Inside a Loveland storage warehouse, investigators found the painkillers Demerol, Duragesic and Tylenol with codeine. Komesu had hoarded Versed (an anesthetic) and the drugs Xanax, Wellbutrin and Halcion. He'd stockpiled large quantities of antibiotics, aspirin and Maalox and stored two handguns and five assault rifles, some of which were being converted to automatic weapons.

But it was the amount of morphine discovered that stunned even the most seasoned agents. Komesu had amassed approximately two gallons of the narcotic, enough to provide every man, woman and child in the eastern Colorado prairie town of Fort Morgan with several hefty doses.

If convicted in federal court, the 39-year-old Komesu would have received a mandatory sixty years for his crimes. But the local district attorney agreed instead to prosecute the pharmacist in state court in return for his guilty plea to 25 felonies. The plea bargain called for Komesu to serve five to twenty years in a Colorado prison. Probation, Komesu's lawyer and the district attorney agreed, was not to be an option.

When Komesu was sentenced to five years, the local police were satisfied. It was the minimum they were willing to accept, they say, but they decided they could live with it.

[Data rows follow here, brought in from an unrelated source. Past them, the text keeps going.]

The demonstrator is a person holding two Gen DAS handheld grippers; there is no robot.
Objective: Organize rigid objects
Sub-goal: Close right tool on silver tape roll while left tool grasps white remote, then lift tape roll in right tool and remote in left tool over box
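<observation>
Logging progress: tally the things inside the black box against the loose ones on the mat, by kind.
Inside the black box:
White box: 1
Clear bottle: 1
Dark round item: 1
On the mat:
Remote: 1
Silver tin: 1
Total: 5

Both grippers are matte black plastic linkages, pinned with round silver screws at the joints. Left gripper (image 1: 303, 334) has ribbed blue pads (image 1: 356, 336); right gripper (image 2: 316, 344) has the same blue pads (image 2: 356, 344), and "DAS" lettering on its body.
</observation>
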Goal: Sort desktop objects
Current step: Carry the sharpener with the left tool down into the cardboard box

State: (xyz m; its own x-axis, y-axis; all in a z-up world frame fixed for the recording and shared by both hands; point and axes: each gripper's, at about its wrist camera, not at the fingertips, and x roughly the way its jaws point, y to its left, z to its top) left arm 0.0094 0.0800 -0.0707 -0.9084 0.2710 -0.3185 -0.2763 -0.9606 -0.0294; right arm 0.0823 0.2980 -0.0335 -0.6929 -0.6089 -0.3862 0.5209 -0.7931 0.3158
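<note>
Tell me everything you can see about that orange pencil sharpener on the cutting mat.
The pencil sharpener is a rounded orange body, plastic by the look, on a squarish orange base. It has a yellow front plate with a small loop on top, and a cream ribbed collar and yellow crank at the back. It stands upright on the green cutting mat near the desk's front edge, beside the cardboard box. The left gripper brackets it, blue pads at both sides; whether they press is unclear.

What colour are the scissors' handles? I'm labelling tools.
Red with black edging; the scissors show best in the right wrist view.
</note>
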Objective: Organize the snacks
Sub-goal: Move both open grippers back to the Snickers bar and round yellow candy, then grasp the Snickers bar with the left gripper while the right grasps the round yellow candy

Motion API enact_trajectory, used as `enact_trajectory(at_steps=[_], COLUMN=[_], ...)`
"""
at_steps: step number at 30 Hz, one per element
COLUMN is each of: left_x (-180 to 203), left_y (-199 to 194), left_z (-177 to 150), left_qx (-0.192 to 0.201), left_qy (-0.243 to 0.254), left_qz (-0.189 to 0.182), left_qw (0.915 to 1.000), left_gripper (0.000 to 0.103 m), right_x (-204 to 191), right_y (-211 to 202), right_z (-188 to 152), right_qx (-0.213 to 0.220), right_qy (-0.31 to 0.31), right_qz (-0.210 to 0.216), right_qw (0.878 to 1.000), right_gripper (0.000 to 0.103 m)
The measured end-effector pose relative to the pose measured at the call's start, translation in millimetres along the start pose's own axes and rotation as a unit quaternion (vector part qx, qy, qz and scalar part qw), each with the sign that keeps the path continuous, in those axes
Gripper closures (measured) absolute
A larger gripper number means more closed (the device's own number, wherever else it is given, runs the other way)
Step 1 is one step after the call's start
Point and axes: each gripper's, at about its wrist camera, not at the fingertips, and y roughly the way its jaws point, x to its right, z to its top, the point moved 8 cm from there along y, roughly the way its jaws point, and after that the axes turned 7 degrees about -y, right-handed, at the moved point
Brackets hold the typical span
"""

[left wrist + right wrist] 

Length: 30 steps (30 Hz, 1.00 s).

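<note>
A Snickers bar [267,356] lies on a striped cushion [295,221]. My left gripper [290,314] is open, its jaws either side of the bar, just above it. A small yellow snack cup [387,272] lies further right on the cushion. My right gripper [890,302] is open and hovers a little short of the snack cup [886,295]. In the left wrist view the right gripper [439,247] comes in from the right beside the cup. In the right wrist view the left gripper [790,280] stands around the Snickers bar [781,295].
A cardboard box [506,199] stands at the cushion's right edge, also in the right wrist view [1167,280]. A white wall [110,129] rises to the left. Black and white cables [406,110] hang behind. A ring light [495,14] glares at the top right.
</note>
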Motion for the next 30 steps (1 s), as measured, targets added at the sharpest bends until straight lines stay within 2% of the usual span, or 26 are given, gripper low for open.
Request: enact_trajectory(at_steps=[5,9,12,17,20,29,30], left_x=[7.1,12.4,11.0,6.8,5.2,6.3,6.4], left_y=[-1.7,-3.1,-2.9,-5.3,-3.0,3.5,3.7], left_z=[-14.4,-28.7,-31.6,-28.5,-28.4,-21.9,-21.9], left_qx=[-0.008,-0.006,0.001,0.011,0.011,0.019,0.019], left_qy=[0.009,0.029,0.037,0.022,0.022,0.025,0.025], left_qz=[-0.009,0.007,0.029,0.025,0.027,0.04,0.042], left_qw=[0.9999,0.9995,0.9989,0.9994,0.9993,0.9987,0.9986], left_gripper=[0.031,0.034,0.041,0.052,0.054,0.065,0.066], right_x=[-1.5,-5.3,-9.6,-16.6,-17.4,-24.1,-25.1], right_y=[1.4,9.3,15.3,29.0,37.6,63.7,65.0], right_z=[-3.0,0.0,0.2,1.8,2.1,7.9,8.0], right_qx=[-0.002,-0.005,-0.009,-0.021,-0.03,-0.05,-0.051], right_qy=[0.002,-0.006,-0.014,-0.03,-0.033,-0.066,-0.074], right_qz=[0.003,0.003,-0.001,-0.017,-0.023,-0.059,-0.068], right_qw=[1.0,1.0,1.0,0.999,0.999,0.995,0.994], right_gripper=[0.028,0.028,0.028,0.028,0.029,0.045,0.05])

Early last month, however, after serving just over four months in the county jail, Komesu was released, his sentence reduced to probation.

And that's something the feds, the police and the people of Fort Morgan have decided they shouldn't have to live with.

"On occasion," DEA task-force member John Gray opined three weeks ago at a ceremony to honor the police officers who worked on the case, "truth, justice and common sense have no place in the courtroom." Fort Morgan police blame the district attorney's office for what they now see as lax prosecution. But the district attorney claims he was "burned" by the judge and the opposing counsel.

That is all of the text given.